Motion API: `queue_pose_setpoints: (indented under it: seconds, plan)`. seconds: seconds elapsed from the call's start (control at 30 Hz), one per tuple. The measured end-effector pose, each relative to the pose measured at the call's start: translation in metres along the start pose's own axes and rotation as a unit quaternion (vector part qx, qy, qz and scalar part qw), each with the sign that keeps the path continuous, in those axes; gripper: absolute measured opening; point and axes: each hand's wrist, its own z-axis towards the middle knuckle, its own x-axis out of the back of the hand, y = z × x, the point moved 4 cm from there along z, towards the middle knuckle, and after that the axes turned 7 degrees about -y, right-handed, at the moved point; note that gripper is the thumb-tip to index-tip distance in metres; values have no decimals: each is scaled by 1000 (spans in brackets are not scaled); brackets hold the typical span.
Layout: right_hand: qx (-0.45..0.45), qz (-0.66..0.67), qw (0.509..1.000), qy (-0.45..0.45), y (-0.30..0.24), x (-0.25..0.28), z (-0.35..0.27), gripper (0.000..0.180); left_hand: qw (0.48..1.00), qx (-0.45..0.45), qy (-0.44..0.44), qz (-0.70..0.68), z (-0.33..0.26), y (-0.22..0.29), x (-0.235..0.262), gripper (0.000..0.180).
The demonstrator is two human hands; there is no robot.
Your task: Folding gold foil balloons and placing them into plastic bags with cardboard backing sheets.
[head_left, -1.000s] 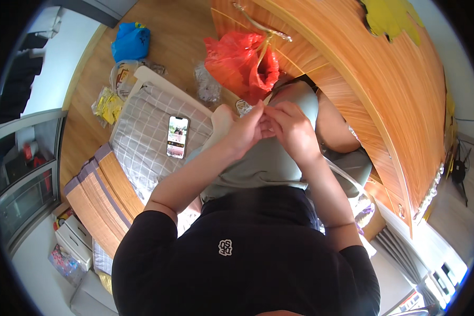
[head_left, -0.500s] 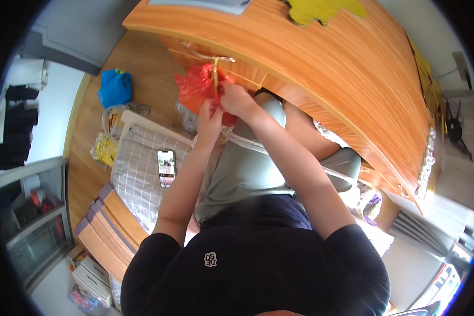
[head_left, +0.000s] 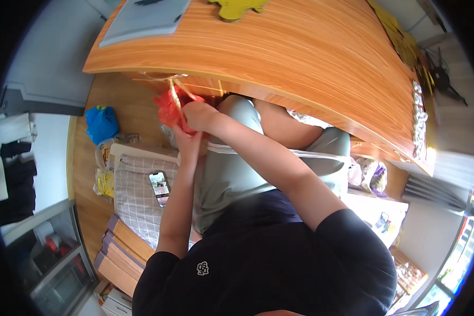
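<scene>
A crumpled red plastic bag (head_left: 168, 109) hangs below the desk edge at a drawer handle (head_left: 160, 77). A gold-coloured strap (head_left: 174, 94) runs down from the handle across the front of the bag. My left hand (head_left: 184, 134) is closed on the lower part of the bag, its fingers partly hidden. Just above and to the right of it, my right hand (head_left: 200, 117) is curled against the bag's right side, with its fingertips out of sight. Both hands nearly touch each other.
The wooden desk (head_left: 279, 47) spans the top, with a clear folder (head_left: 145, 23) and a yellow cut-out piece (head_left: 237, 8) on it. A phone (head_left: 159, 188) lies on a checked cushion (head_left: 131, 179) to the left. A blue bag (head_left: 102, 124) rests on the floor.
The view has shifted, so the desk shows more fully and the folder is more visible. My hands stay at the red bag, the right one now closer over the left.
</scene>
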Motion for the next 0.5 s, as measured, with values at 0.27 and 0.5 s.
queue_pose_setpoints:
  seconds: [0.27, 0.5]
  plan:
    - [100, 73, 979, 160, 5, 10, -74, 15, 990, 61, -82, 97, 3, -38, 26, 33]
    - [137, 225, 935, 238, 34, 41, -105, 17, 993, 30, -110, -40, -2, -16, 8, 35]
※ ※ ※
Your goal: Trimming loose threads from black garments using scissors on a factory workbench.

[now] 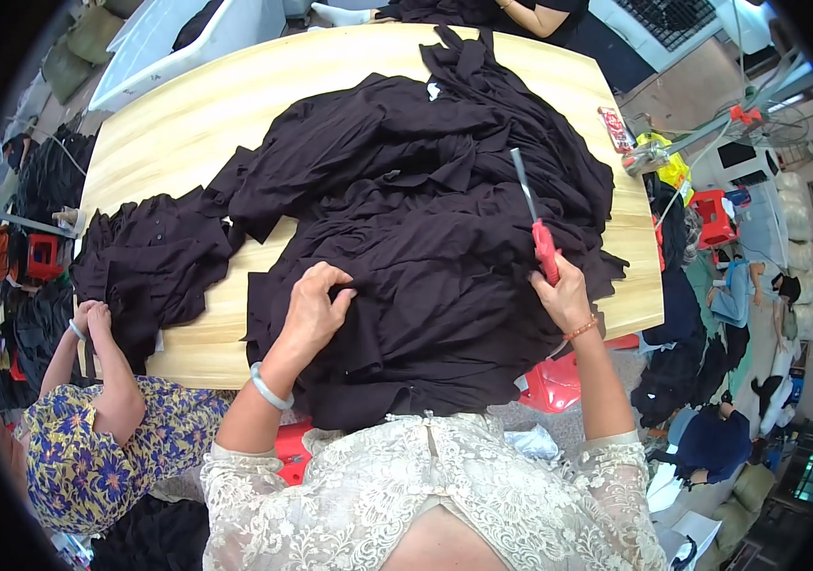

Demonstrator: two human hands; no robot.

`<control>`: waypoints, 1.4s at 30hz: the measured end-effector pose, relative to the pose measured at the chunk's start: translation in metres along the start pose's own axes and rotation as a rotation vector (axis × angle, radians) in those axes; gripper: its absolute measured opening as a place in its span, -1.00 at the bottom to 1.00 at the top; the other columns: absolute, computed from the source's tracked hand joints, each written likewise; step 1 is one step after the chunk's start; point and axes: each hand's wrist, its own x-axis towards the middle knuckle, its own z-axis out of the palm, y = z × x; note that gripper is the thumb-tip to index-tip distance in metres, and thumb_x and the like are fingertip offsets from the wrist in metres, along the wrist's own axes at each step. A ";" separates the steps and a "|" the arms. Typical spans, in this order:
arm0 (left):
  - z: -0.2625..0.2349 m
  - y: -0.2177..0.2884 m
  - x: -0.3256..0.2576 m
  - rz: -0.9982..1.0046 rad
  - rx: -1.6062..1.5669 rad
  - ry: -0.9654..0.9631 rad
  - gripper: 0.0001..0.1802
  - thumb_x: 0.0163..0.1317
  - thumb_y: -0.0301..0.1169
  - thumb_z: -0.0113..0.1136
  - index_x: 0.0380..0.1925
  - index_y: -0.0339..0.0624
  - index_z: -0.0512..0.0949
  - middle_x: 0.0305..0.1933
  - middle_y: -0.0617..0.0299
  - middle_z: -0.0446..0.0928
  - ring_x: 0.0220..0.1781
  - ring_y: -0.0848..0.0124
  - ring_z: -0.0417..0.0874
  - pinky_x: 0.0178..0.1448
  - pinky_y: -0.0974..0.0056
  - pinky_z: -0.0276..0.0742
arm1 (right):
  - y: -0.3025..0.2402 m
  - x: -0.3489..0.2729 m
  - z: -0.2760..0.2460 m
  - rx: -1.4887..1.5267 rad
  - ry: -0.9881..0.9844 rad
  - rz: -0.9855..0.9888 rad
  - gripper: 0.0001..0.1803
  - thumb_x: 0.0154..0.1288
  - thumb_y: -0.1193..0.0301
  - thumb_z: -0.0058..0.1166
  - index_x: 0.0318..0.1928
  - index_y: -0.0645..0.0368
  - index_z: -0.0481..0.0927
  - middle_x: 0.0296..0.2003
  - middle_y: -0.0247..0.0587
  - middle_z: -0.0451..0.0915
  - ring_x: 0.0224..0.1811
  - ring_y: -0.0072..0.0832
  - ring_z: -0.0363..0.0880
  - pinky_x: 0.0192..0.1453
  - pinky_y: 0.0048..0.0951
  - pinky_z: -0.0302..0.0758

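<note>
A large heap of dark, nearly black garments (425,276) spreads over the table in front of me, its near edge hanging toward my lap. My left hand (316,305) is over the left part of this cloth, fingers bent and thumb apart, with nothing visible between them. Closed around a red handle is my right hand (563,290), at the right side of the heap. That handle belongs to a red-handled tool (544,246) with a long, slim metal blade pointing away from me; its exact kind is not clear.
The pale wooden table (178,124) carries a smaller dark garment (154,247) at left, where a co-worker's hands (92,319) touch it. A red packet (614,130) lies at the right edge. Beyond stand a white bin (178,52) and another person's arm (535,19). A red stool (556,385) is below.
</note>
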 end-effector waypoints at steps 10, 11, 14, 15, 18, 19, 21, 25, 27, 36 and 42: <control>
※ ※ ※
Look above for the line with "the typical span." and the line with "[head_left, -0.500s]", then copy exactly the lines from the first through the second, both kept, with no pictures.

Motion API: `queue_pose_setpoints: (indented under it: seconds, plan)`. seconds: seconds elapsed from the call's start (control at 30 Hz), one per tuple. The measured end-effector pose, each relative to the pose measured at the call's start: translation in metres along the start pose's own axes and rotation as a unit quaternion (vector part qx, qy, qz and scalar part qw), each with the sign that keeps the path continuous, in those axes; gripper: absolute measured opening; point and axes: each hand's wrist, its own z-axis towards the middle knuckle, its own x-axis out of the back of the hand, y = z × x, the point moved 4 cm from there along z, towards the middle knuckle, and after that the axes turned 7 degrees about -y, right-handed, at the moved point; note that gripper is the thumb-tip to index-tip distance in metres; values have no decimals: each is scaled by 1000 (spans in brackets are not scaled); brackets hold the typical span.
Layout: right_hand: qx (-0.45..0.45), qz (-0.66..0.67), qw (0.509..1.000), qy (-0.45..0.45), y (-0.30..0.24), x (-0.25..0.28), z (-0.35..0.27), gripper (0.000..0.180); left_hand: qw (0.48..1.00), qx (-0.45..0.45), qy (-0.44..0.44), qz (-0.70..0.68), z (-0.33..0.26), y (-0.22..0.29), x (-0.235..0.262), gripper (0.000..0.180).
The demonstrator is two human hands; there is no robot.
Your task: Folding gold foil balloons and placing them into plastic bags with cardboard backing sheets.
[head_left, -1.000s] 
[head_left, -0.500s] 

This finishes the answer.